*ABOUT THIS EXERCISE*
Retype the whole listing, please, keeping every line exact and dropping the pictures.

= = = = =

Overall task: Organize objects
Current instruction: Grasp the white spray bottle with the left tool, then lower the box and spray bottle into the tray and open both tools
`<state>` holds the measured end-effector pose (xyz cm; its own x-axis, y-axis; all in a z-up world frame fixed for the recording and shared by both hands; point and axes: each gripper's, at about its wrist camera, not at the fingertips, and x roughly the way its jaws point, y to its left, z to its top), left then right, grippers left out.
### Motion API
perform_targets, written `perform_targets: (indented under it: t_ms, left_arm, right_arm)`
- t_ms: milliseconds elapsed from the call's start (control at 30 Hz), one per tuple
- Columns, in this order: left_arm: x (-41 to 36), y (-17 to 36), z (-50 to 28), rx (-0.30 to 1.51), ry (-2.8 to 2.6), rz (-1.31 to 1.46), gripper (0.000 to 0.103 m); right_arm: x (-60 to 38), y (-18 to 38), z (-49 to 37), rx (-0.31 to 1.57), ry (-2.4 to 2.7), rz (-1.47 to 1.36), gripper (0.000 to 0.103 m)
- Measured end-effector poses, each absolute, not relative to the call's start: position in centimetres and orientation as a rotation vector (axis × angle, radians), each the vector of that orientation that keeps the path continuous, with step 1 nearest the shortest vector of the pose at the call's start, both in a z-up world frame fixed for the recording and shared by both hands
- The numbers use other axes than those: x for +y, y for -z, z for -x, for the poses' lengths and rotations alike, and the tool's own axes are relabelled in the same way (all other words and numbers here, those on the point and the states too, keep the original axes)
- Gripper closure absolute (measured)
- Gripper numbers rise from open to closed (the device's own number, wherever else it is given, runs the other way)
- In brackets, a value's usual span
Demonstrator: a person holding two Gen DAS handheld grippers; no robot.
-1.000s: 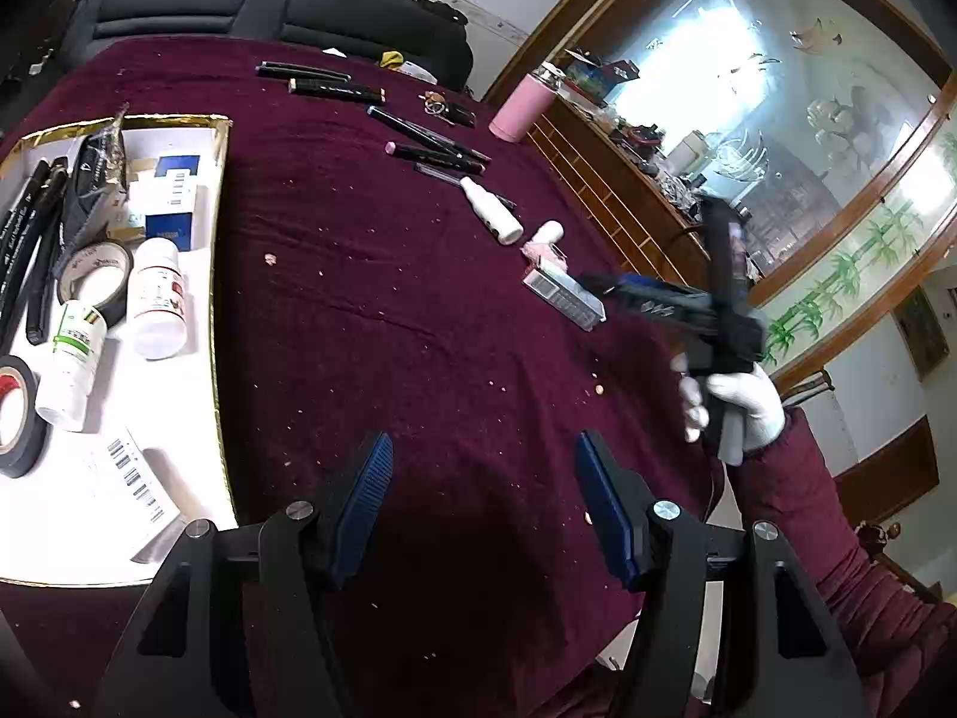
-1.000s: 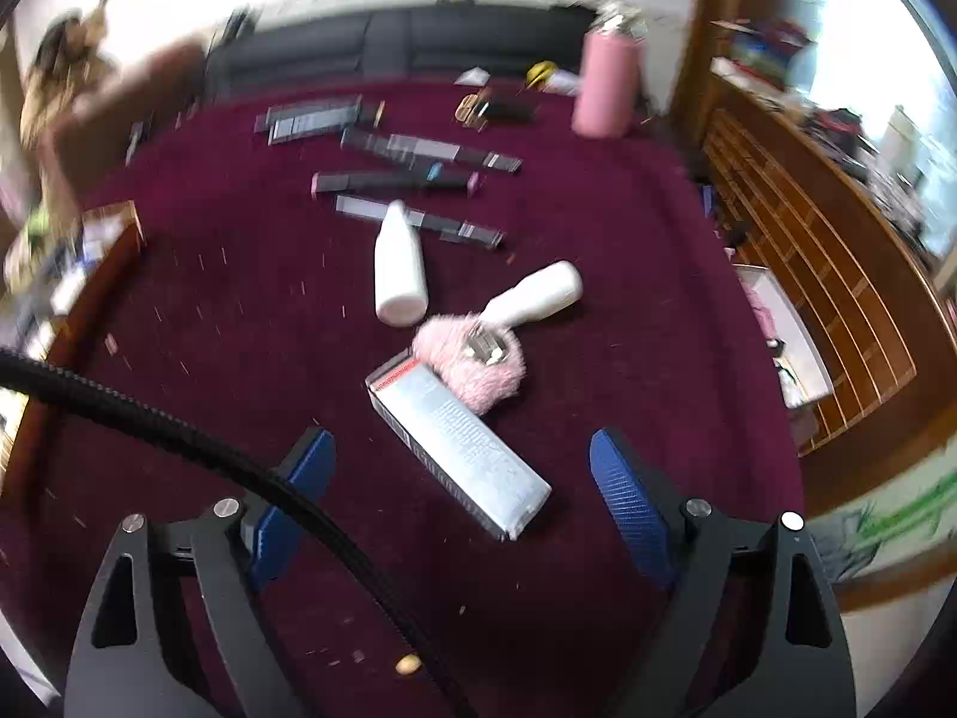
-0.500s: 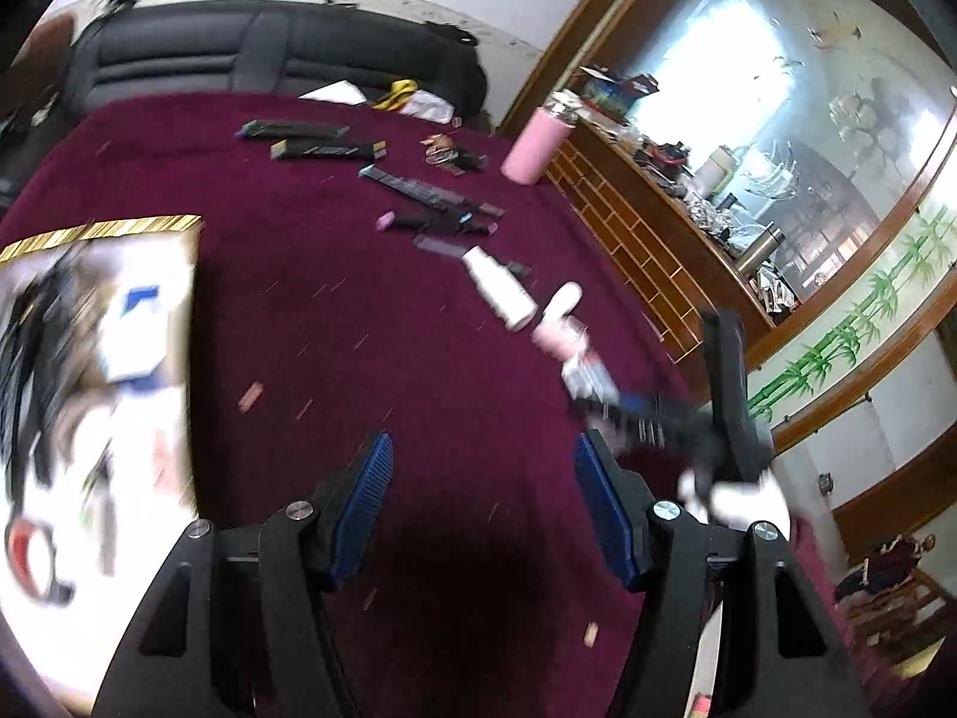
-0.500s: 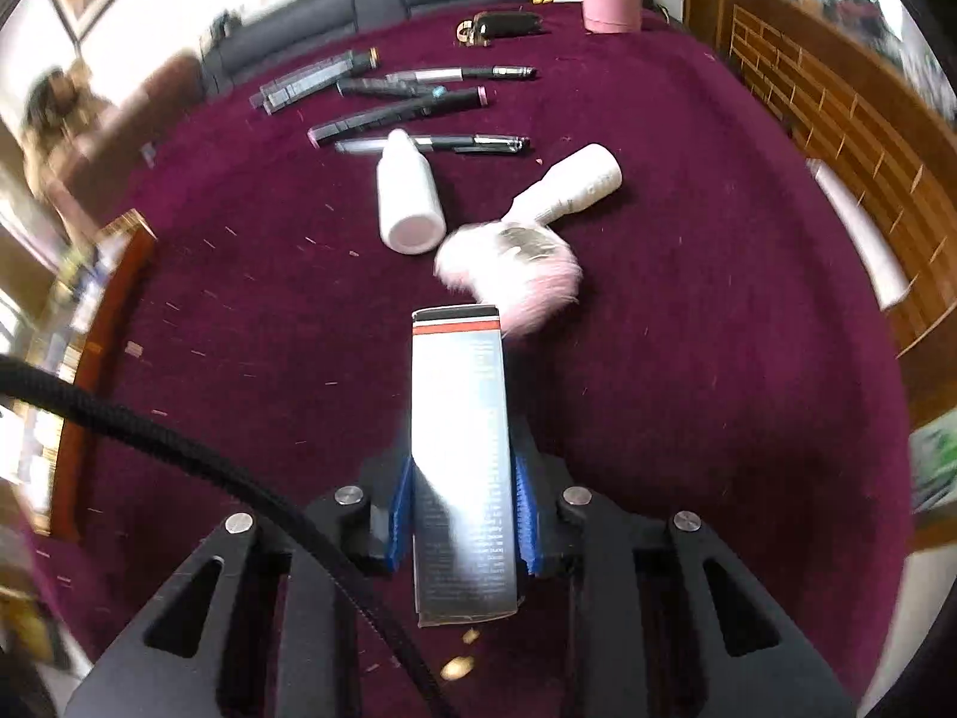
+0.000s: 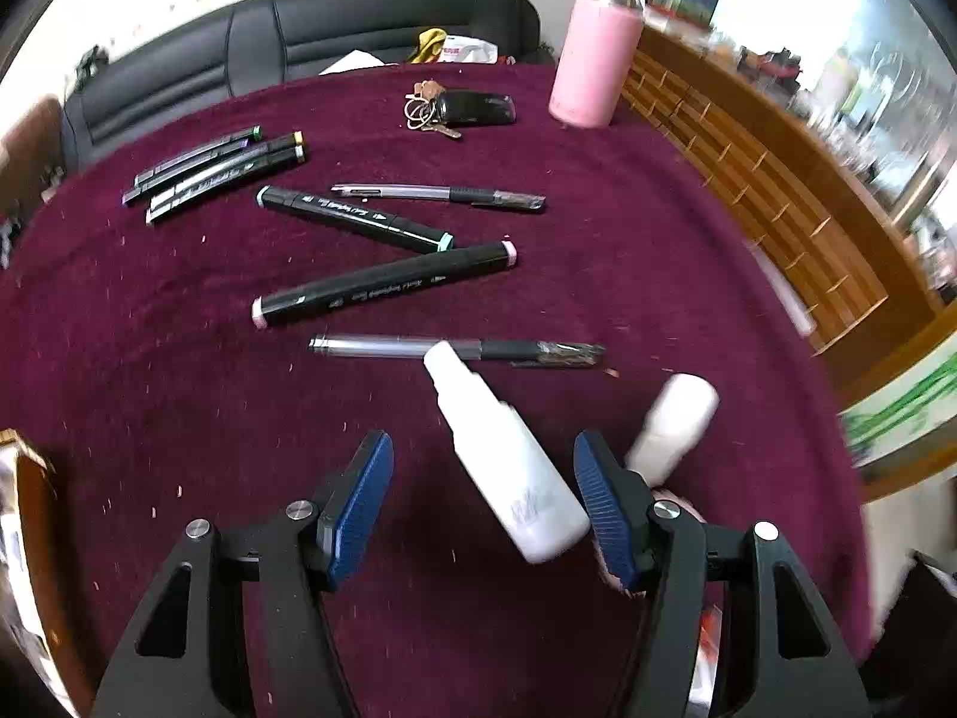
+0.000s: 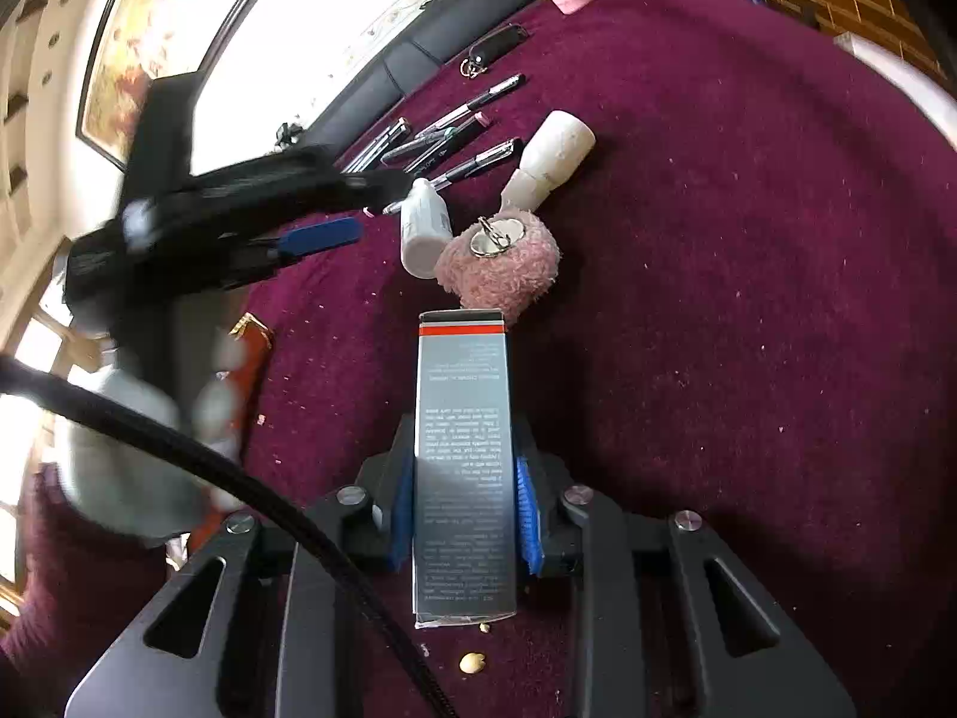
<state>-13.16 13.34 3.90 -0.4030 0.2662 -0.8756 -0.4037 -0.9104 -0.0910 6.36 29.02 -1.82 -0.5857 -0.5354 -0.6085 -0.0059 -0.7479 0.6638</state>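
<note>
The grey box (image 6: 463, 466) stands lengthwise between the blue pads of the right gripper (image 6: 465, 508), which is clamped on its sides, its far end just before the pink fluffy keyring (image 6: 508, 275); a second ago that box lay flat on the maroon cloth (image 6: 747, 359) between wide jaws, which have since closed on it; it is printed with small text under a red stripe; the left gripper (image 5: 481, 496) hangs open, the white bottle (image 5: 508, 461) lying untouched between its fingers.
</note>
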Motion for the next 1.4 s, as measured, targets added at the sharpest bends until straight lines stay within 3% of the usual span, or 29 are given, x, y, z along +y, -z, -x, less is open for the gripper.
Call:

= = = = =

*OUTPUT FOR THIS EXERCISE*
Overall task: Organize objects
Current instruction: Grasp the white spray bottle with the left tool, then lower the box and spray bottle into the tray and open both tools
`<state>` holds the measured end-effector pose (xyz cm; its own x-axis, y-axis; all in a z-up world frame fixed for the recording and shared by both hands; point and axes: each gripper's, at about its wrist camera, not at the fingertips, and x roughly the way its jaws point, y to its left, z to its top), left then right, grippers left out.
### Motion API
perform_targets, written `perform_targets: (indented under it: t_ms, left_arm, right_arm)`
- t_ms: milliseconds elapsed from the call's start (control at 30 Hz), one per tuple
- Columns, in this order: left_arm: x (-41 to 36), y (-17 to 36), z (-50 to 28), rx (-0.30 to 1.51), ry (-2.8 to 2.6), rz (-1.31 to 1.46), gripper (0.000 to 0.103 m); right_arm: x (-60 to 38), y (-18 to 38), z (-49 to 37), rx (-0.31 to 1.57), ry (-2.4 to 2.7), rz (-1.47 to 1.36), gripper (0.000 to 0.103 m)
- Measured end-effector poses, each absolute, not relative to the call's start: position in centimetres and orientation as a rotation vector (axis × angle, radians), each the vector of that orientation that keeps the path continuous, with step 1 nearest the shortest vector of the pose at the call's start, both in a z-up world frame fixed for the recording and shared by both hands
- The numbers use other axes than those: x for +y, y for -z, z for -x, for the poses' lengths and rotations alike, and the tool's own axes are relabelled in the same way (all other words and numbers here, those on the point and the states too, keep the original axes)
- Gripper closure absolute (measured)
- Gripper numbers rise from open to closed (the device's own number, wherever else it is given, runs the other way)
- In brackets, a value's usual span
Demonstrator: a person holding two Gen DAS handheld grippers; no robot.
-1.000s: 
-1.000s: 
-0.500s: 
-0.500s: 
+0.000s: 
+0.000s: 
<state>-13.16 13.34 3.90 -0.4030 0.2662 -0.8756 -0.4037 -0.9104 -0.0910 6.36 29.02 -1.82 -0.5857 -0.5354 -0.6085 -0.0059 -0.7479 0.6638</state>
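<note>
The grey box (image 6: 463, 466) stands lengthwise between the blue pads of the right gripper (image 6: 465, 508), which is clamped on its sides, its far end just before the pink fluffy keyring (image 6: 508, 275); a second ago that box lay flat on the maroon cloth (image 6: 747, 359) between wide jaws, which have since closed on it; it is printed with small text under a red stripe; the left gripper (image 5: 481, 496) hangs open, the white bottle (image 5: 508, 461) lying untouched between its fingers.
</note>
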Motion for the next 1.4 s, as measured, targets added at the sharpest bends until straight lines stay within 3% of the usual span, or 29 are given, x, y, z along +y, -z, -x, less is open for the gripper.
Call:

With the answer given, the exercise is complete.